YOUR ASSIGNMENT — Your reply should hold only the lines from the one containing "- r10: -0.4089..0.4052" to the final line of the listing below, restated word for word.

(DATA BELOW)

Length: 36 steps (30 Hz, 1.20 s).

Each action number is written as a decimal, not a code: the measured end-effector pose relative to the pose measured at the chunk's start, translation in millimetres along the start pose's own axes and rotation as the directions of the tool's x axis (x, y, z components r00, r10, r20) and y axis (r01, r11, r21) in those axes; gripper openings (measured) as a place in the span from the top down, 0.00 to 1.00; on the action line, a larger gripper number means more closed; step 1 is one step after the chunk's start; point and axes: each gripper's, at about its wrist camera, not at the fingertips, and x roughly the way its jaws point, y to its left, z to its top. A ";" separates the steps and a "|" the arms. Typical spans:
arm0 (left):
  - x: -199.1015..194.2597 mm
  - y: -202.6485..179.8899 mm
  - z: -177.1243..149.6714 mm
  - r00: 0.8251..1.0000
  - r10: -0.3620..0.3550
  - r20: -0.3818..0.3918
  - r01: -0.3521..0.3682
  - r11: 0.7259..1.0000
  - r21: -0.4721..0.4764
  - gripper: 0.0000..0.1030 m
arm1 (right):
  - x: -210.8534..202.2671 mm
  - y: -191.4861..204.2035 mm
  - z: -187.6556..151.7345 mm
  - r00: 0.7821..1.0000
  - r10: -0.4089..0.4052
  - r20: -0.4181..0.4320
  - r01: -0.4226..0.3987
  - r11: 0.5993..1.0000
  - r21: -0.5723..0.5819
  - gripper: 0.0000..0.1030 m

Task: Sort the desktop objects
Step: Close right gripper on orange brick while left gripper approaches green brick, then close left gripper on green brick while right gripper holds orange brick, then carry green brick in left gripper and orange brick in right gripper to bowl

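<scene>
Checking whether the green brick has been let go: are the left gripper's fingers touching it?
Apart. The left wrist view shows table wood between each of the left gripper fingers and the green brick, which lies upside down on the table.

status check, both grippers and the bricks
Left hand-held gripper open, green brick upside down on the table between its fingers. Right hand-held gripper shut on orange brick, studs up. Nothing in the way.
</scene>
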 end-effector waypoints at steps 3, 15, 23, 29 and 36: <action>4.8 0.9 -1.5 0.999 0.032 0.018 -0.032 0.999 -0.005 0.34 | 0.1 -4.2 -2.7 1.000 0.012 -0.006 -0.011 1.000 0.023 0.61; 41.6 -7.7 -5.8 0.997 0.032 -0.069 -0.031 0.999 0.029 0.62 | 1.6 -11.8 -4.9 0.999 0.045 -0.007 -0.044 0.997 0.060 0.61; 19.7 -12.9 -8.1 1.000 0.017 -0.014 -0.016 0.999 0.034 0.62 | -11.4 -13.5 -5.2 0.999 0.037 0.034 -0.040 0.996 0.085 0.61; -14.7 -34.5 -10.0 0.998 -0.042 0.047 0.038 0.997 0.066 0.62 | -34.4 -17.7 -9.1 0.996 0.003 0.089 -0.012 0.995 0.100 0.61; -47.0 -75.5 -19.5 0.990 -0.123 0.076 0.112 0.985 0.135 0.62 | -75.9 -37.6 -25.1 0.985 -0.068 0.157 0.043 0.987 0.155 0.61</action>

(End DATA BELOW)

EXERCISE SOLUTION —
  - r10: -0.4089..0.4052
  - r20: -0.4181..0.4320
  - r01: -0.4226..0.3987
  - r11: 0.5993..1.0000
  - r21: -0.5723..0.5819
  - gripper: 0.0000..0.1030 m

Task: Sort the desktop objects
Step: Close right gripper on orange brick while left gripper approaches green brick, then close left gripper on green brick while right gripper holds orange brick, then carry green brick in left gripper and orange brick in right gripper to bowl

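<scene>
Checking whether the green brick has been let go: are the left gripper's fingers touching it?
Apart. The left wrist view shows table wood between each of the left gripper fingers and the green brick, which lies upside down on the table.

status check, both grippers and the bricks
Left hand-held gripper open, green brick upside down on the table between its fingers. Right hand-held gripper shut on orange brick, studs up. Nothing in the way.
</scene>
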 end-effector waypoints at steps 3, 15, 23, 29 and 36: <action>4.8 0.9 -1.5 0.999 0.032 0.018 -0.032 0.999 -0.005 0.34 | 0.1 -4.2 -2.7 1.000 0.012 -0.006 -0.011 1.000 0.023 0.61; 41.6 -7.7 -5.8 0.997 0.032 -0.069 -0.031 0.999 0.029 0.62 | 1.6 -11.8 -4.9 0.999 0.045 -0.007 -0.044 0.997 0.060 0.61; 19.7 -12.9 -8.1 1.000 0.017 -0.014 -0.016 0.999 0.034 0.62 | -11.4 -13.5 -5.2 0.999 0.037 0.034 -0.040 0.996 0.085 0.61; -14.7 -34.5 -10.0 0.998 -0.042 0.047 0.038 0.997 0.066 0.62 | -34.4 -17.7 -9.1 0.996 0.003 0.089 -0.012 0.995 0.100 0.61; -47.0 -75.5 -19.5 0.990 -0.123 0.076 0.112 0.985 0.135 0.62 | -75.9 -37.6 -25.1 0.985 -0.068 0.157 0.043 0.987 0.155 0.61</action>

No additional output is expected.